[Opening Supplied data section]
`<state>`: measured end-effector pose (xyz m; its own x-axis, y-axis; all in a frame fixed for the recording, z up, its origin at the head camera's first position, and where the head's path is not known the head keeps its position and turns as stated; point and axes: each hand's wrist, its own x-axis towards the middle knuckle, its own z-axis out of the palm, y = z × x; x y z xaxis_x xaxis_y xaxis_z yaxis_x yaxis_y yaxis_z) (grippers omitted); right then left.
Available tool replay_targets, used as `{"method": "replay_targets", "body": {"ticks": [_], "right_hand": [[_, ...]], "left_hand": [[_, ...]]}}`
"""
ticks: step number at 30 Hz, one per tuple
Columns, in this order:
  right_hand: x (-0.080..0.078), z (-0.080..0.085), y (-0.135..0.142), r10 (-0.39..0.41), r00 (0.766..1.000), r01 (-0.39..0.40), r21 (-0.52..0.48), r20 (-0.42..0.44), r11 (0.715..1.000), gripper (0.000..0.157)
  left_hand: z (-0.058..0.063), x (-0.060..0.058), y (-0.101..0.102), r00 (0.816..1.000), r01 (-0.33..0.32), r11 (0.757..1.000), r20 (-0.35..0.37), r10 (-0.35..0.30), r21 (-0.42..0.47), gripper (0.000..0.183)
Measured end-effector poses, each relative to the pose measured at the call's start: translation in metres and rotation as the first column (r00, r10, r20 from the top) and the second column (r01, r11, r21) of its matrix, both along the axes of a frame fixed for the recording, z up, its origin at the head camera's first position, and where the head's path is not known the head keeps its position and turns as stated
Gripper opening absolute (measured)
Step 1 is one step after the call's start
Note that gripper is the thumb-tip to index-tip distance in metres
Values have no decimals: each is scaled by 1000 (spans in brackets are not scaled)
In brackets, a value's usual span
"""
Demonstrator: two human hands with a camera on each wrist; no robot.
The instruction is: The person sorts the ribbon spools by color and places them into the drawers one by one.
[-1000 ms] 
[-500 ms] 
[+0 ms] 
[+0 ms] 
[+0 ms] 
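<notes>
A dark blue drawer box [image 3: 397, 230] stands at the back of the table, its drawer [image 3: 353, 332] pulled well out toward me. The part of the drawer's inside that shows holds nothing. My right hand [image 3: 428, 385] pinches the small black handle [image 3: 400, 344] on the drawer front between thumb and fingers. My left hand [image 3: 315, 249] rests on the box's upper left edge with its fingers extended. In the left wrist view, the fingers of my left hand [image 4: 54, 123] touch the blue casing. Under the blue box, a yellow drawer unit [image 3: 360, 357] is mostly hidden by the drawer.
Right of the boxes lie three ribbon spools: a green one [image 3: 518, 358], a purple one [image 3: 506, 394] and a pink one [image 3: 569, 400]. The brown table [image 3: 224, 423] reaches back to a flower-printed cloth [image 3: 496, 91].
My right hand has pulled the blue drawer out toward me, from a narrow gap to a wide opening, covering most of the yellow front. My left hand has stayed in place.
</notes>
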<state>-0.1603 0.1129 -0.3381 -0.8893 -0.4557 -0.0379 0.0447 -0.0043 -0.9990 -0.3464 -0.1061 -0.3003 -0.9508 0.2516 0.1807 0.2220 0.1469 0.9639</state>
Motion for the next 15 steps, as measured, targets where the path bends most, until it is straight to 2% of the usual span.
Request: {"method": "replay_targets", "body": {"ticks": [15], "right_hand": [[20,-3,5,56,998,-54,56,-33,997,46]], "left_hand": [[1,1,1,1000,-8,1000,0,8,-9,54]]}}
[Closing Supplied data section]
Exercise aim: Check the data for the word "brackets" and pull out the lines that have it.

Task result:
Values have no decimals: each is scaled by 1000 (spans in brackets are not scaled)
In brackets, a value's usual span

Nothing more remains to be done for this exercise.